Right: sugar-laden ones. Adults fall prey to similar marketing techniques
on their foods' packaging as well. But guess what? An apple doesn't come with a
label.
Beware packaged foods that present you with
meaningless buzz-words like "natural," "fat free,"
"diet," and "a smart choice"—and ingredient lists longer
than Al Capone's rap sheet. When you buy whole foods as they grew in nature—a
salmon fillet, green beans, an orange—each has only one ingredient: the food
itself. All of your grocery store transactions should be so simple.
6. Shrink your pot, shrink your belly
I kid you not. Brian Wansink, Ph.D., a food
visionary who runs the Cornell University Food and Brand Lab, has devoted
extraordinary attention to the effects that the containers that carry our food
and drink have on how much we consume.
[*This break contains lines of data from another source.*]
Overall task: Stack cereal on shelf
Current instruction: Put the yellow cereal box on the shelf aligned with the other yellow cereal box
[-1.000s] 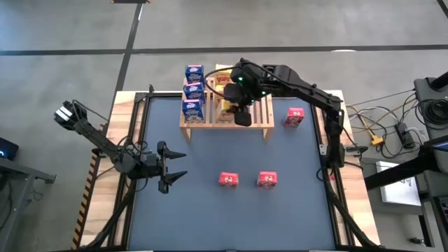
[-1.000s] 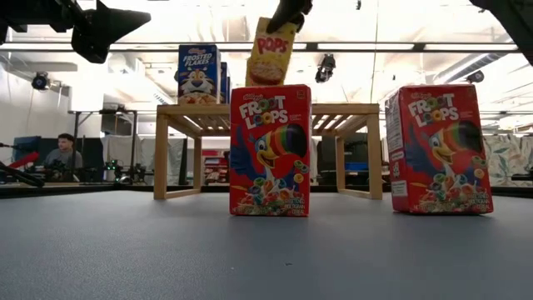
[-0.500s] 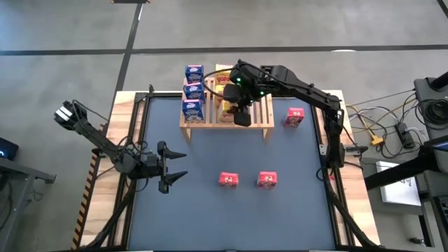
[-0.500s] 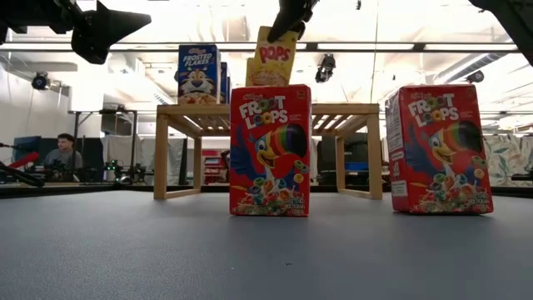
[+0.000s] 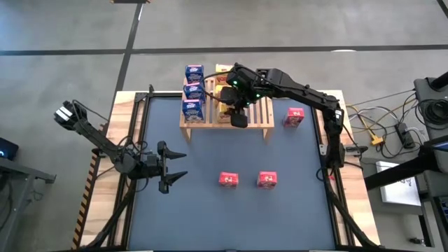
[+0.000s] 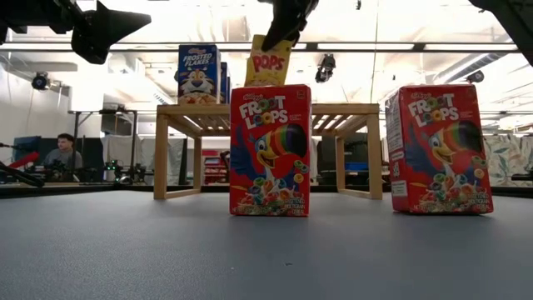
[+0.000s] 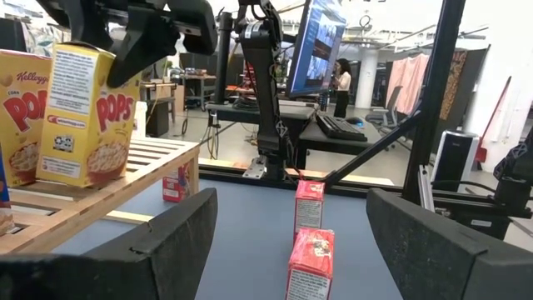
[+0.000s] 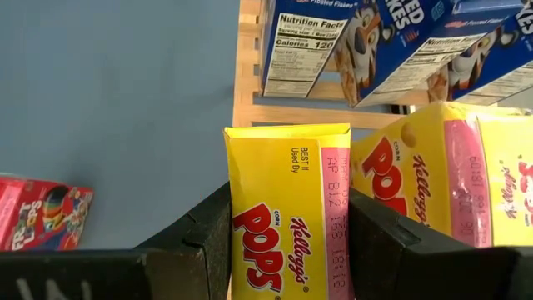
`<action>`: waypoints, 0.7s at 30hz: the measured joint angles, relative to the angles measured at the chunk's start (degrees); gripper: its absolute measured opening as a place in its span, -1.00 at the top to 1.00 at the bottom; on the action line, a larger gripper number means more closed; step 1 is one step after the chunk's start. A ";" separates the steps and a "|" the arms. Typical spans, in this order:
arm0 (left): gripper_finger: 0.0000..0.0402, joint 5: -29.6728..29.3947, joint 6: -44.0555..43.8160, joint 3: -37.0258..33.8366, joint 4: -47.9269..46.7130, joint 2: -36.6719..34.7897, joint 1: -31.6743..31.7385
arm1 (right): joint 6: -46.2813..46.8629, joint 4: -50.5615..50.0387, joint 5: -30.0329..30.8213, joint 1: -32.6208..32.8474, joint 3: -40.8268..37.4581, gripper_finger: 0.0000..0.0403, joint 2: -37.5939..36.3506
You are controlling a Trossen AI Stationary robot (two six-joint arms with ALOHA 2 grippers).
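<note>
The table (image 5: 210, 217) is a dark mat in a wooden frame, with a workshop of desks and screens behind it.

Nearest on the mat stand two red boxes (image 5: 228, 180) side by side. My left gripper (image 5: 172, 176) waits to their left, fingers spread and holding nothing. A third red box (image 5: 295, 116) stands farther off, right of the shelf (image 5: 264, 124).

On the shelf I count three blue boxes (image 5: 193, 91) in a row on its left part. Beside them my right gripper (image 5: 234, 105) is clenched on a yellow box (image 6: 268, 62), tilted just above the slats. A second yellow box (image 8: 466, 175) stands just behind it. My arm covers the shelf's middle from above, so I cannot make out a third.
</note>
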 joint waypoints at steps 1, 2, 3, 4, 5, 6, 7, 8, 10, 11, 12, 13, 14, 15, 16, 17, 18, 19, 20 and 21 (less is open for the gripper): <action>-0.46 0.01 0.00 0.00 0.00 0.00 -0.01 | 0.00 0.01 0.00 0.00 -0.08 0.17 0.00; -0.46 -0.01 0.00 0.00 0.00 0.00 -0.01 | 0.01 0.02 0.00 0.00 -0.13 0.17 0.00; -0.46 0.00 0.00 0.00 0.02 0.00 -0.01 | 0.00 0.02 0.00 0.00 -0.13 0.17 0.00; -0.46 0.00 0.00 0.00 0.02 0.00 0.01 | 0.03 0.00 0.00 0.00 -0.13 0.17 0.00; -0.46 -0.01 0.00 0.00 0.02 0.00 0.00 | 0.25 0.02 0.02 0.00 -0.13 0.17 0.00; -0.46 -0.01 0.00 0.00 0.02 0.00 -0.01 | 0.39 0.06 0.02 0.00 -0.13 0.15 0.00; -0.46 0.00 0.00 0.00 0.03 0.00 0.00 | 0.45 0.14 0.02 0.00 -0.13 0.14 0.00; -0.46 0.00 0.00 0.00 0.03 0.00 -0.01 | 0.56 0.28 0.04 0.00 -0.13 0.11 0.00; -0.46 -0.01 0.00 0.00 0.04 0.00 0.00 | 0.82 0.84 0.04 0.00 -0.13 0.07 0.00; -0.46 -0.01 0.00 0.00 0.04 0.00 -0.01 | 0.90 1.06 0.04 0.00 -0.13 0.04 0.00; -0.46 -0.01 0.00 0.00 0.04 0.00 0.00 | 0.90 1.19 0.04 0.00 -0.13 0.02 0.00; -0.46 -0.01 0.00 0.00 0.03 0.00 0.00 | 0.87 1.29 0.05 0.00 -0.13 0.00 0.00; -0.46 0.00 0.00 0.00 0.04 0.00 0.01 | 0.89 1.33 0.07 0.00 -0.13 -0.02 0.00; -0.46 -0.01 0.00 0.00 0.04 0.00 -0.01 | 0.92 1.33 0.07 0.00 -0.13 -0.04 0.00; -0.46 0.00 0.00 0.00 0.04 0.00 -0.01 | 0.94 1.33 0.09 0.00 -0.13 -0.05 0.00; -0.46 0.01 0.00 0.00 0.04 0.00 0.00 | 0.94 1.31 0.09 0.00 -0.13 -0.06 0.00; -0.46 0.00 0.00 0.00 0.04 0.00 0.00 | 0.92 1.29 0.09 0.00 -0.15 -0.07 0.00; -0.46 0.00 0.00 0.00 0.04 0.00 -0.01 | 0.92 1.29 0.13 0.00 -0.15 -0.08 -0.01; -0.46 0.00 0.00 0.00 0.04 0.00 -0.01 | 0.92 1.29 0.19 0.00 -0.15 -0.09 0.00; -0.46 -0.01 0.00 0.00 0.04 0.00 -0.01 | 0.90 1.31 0.36 0.00 -0.15 -0.10 -0.02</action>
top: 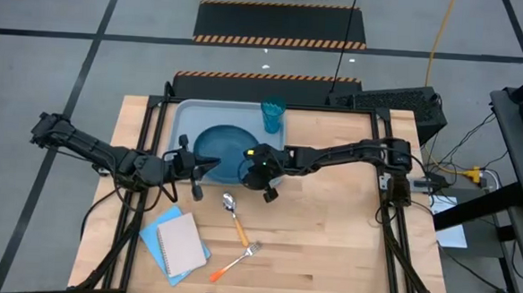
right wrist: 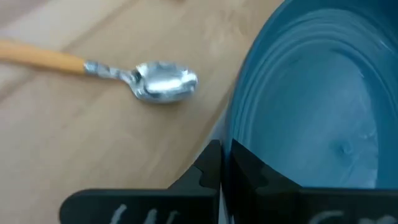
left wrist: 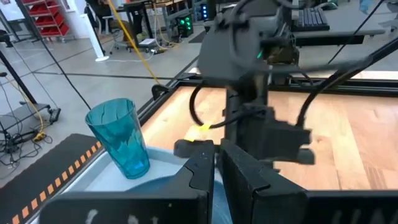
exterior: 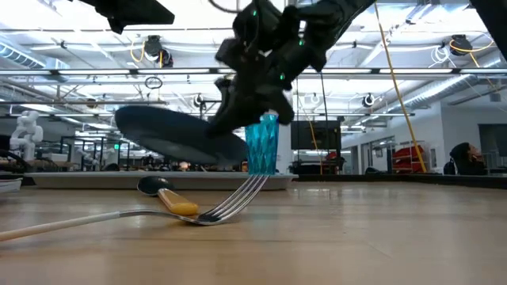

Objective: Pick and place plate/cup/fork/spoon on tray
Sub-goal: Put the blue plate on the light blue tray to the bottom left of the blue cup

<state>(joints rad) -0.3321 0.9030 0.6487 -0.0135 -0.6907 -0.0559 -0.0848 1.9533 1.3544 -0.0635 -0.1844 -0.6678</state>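
Note:
The dark teal plate (top: 228, 147) hangs tilted over the light grey-blue tray (top: 181, 115), its left side higher in the low view (exterior: 170, 133). My left gripper (top: 210, 165) is shut on the plate's left rim. My right gripper (top: 247, 174) is shut, with its fingertips (right wrist: 211, 163) at the plate's near right rim. The translucent teal cup (top: 273, 114) stands upright in the tray's far right corner. The spoon (top: 234, 212) and the orange-handled fork (top: 237, 261) lie flat on the wooden table, nearer than the tray. My left gripper pinches the plate's rim (left wrist: 215, 186) at its left side between the two fingers, coming almost level from the table's left. The plate is tilted, its held side up; whether its lower right edge (exterior: 242, 154) rests on the tray I cannot tell. My right gripper slants down from the table's right, its shut fingertips right beside the plate's rim (right wrist: 239, 134). Whether they touch the rim I cannot tell.
A blue-and-white notebook (top: 177, 243) lies at the near left of the table. Bare wood stretches over the table's right half (top: 347, 232). The spoon's bowl (right wrist: 163, 81) lies just off the tray's near edge, close under my right gripper.

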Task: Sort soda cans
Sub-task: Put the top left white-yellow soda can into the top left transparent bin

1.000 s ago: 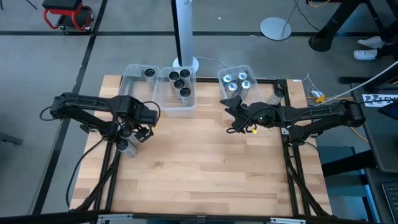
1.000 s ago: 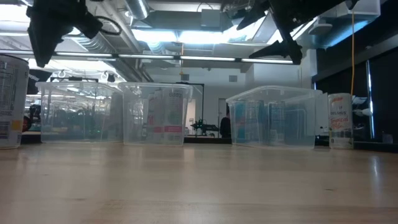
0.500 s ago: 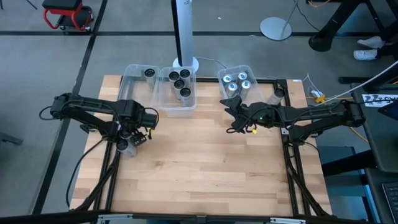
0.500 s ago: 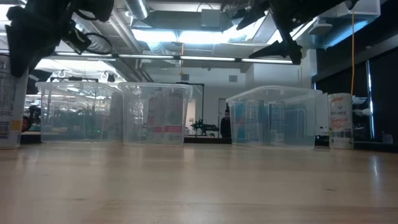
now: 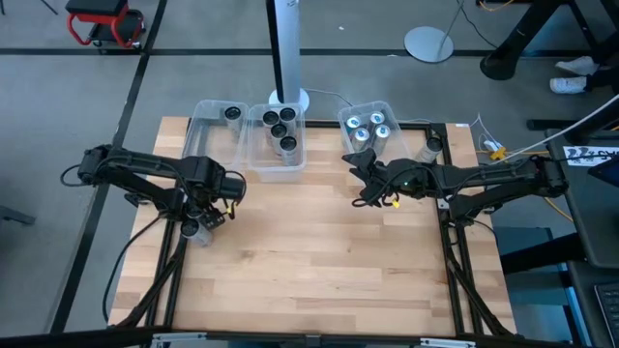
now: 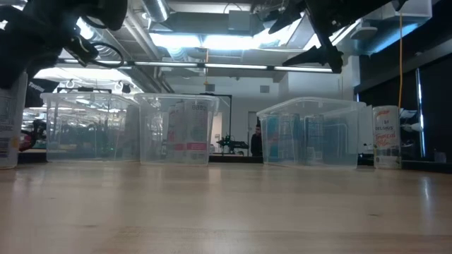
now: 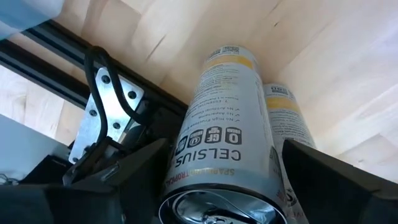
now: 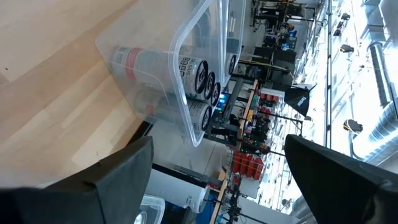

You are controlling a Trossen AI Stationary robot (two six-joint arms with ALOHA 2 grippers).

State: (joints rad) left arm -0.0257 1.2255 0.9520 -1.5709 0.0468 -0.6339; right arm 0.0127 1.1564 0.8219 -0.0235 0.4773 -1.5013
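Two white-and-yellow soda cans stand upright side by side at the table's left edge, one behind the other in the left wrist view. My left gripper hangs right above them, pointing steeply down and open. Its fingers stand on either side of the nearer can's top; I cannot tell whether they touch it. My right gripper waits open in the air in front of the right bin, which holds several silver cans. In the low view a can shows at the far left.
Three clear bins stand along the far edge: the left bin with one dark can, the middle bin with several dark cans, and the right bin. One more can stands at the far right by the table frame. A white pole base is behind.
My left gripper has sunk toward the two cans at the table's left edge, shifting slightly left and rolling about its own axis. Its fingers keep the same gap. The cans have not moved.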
His rule of thumb: The larger the plate
or bowl or glass, the more you will eat or slurp or drink from it. The bad
news: We're on the wrong side of a century-long expansion in the sizes of our
dinner plates and the volumes of our drink- ing glasses. As go your portion
sizes, so goes your personal size.
Instead of 1 cup of chocolate ice cream, enjoy 1⁄2
cup of chocolate ice cream with 1⁄2 cup of sliced strawberries. The fruit
tastes great, adds tons of antioxidants, and saves you 115 calories.